The scientists used the Advanced Photon Source at Argonne National Laboratory to create the pores, gluing donut-shaped molecules—called rigid macrocycles—on top of each other using hydrogen bonding. According to one of the senior authors of the study, University of Nebraska-Lincoln Ameritas University’s chemistry professor Xiao Cheng Zeng—”this nanotube can be viewed as a stack of many, many rings. The rings come together through a process called self-assembly, and it’s very precise. It’s the first synthetic nanotube that has a very uniform diameter.” They are about 8.8 angstroms thick, just one tenth of a nanometer.

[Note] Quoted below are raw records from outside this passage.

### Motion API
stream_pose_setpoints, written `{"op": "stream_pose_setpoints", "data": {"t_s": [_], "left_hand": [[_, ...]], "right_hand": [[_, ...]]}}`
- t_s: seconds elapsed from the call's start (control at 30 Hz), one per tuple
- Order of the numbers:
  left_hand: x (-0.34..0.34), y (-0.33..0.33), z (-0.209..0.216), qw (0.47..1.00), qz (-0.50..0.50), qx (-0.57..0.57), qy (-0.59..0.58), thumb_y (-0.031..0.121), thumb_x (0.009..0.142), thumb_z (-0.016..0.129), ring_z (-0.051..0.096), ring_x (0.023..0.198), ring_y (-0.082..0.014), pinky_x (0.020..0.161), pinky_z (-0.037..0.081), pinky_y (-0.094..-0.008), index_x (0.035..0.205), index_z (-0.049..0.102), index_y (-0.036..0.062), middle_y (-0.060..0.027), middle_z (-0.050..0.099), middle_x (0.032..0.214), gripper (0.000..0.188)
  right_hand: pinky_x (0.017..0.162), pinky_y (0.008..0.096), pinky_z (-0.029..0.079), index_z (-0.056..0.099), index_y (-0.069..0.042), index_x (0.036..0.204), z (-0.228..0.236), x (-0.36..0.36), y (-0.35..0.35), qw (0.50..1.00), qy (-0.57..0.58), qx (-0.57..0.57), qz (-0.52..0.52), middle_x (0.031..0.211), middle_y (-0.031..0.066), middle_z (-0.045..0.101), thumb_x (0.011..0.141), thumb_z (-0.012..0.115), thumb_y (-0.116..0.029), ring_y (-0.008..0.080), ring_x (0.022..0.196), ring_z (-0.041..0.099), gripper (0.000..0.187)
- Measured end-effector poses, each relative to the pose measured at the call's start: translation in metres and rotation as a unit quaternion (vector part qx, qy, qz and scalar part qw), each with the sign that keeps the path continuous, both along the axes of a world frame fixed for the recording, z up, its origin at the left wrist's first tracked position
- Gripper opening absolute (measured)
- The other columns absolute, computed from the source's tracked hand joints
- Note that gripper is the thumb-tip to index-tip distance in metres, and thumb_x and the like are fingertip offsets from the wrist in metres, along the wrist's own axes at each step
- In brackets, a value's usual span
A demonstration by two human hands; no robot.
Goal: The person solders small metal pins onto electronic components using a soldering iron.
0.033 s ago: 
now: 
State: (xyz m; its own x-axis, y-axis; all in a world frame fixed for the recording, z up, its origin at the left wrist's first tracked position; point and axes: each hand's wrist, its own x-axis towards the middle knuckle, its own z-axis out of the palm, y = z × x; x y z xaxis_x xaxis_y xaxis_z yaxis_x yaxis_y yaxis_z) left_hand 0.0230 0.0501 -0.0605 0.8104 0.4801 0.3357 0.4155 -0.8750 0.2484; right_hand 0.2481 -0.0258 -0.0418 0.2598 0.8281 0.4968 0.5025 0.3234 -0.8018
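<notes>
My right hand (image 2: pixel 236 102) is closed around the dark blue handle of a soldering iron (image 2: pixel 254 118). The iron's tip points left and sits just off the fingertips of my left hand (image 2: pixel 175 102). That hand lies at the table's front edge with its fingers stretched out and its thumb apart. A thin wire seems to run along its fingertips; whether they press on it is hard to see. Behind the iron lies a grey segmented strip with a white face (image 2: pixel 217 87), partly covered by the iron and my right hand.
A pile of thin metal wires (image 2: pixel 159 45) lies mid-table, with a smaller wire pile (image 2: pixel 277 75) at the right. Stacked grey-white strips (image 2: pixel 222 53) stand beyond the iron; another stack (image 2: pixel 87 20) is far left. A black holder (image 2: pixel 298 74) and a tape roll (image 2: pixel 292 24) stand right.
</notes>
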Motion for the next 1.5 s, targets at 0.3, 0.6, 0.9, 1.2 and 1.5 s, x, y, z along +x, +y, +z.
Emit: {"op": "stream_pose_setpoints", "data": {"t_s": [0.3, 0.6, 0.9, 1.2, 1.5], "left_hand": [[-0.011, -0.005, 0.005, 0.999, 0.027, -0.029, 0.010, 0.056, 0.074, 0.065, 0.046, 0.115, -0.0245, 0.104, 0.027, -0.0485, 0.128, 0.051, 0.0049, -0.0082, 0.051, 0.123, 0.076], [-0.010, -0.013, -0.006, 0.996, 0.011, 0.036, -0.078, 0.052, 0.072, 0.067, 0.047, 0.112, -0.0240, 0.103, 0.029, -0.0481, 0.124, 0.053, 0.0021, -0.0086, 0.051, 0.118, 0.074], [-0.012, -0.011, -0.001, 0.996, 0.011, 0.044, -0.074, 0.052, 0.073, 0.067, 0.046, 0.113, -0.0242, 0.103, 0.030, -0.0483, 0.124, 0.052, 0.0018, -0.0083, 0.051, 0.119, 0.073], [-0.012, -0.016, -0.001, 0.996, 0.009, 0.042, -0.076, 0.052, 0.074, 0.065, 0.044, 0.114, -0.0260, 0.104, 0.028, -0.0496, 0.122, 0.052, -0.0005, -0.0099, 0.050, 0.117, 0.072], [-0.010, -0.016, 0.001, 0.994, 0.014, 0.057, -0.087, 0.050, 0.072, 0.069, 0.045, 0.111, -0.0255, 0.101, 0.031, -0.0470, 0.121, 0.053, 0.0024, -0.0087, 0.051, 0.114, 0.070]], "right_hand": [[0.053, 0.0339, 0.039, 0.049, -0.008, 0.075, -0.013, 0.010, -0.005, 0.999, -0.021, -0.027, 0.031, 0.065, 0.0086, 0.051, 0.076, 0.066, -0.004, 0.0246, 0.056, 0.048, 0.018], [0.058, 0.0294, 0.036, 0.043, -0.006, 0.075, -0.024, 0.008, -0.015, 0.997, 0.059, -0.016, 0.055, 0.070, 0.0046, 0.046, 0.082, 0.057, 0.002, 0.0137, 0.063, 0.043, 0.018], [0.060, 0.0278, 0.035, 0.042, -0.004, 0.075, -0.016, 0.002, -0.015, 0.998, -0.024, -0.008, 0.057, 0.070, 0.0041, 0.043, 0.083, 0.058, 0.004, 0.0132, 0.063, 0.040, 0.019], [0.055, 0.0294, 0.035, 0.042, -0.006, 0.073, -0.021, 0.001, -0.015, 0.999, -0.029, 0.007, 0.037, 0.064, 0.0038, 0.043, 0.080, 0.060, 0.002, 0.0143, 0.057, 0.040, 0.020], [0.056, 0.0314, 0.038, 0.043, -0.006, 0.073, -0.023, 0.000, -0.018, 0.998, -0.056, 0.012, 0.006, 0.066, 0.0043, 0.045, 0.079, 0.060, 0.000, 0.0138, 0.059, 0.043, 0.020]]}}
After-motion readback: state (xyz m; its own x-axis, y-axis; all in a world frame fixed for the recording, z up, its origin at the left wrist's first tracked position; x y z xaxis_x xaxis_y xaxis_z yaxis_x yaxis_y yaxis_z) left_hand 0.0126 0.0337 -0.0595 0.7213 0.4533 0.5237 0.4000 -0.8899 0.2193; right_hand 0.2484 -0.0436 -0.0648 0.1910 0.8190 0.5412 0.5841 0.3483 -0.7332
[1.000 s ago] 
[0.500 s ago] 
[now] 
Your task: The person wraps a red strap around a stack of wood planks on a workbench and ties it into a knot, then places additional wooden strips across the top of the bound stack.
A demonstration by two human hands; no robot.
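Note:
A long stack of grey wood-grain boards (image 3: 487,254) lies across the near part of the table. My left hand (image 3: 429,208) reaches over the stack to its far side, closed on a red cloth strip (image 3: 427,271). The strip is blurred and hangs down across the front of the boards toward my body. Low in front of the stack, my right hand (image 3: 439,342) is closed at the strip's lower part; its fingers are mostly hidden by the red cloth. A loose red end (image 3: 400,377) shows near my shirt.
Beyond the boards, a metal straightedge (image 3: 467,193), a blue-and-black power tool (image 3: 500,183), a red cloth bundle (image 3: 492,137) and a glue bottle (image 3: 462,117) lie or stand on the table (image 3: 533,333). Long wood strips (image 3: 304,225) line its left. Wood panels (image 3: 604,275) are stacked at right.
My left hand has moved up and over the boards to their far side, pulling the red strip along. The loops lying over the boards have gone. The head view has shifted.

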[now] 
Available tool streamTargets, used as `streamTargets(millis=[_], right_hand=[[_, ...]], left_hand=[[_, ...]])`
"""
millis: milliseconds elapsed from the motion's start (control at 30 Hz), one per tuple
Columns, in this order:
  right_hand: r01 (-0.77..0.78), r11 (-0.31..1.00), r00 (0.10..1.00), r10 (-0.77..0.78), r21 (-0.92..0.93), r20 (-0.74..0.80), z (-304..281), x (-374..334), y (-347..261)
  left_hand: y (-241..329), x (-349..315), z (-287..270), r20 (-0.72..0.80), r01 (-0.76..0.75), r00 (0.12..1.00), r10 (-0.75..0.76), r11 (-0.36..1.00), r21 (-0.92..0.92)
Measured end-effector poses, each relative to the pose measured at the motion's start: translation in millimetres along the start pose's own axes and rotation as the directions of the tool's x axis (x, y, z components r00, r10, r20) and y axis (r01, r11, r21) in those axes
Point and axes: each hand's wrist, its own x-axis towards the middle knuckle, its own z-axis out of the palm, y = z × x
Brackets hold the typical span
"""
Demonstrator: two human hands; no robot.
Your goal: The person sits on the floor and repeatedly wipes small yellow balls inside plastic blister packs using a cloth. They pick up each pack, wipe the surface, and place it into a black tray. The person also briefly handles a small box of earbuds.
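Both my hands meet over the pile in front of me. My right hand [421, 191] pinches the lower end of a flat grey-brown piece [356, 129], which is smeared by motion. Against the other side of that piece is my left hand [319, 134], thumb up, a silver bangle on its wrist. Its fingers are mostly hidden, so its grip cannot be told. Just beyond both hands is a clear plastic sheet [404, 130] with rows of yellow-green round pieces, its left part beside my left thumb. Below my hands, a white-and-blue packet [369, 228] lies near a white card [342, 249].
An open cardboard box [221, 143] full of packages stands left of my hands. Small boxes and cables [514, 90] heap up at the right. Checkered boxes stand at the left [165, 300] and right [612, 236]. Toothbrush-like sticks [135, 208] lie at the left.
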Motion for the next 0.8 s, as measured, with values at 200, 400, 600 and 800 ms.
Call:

They are now capable of passing potassium ions and water, but not other ions, like sodium and lithium ions. Basically, this means that you could pass salt water through a fabric made of this wonder material and make it drinkable—instantly.

Lead researcher Dr. Bing Gong—a chemistry professor at University of Buffalo—says that “the idea for this research originated from the biological world, from our hope to mimic biological structures, and we were thrilled by the result. We have created the first quantitatively confirmed synthetic water channel. Few synthetic pores are so highly selective.”

Gong says that they now have to experiment with the pores’ structure to find out how the materials are transported through the pores and tune it to select which substances they want to filter and which ones they want to let through.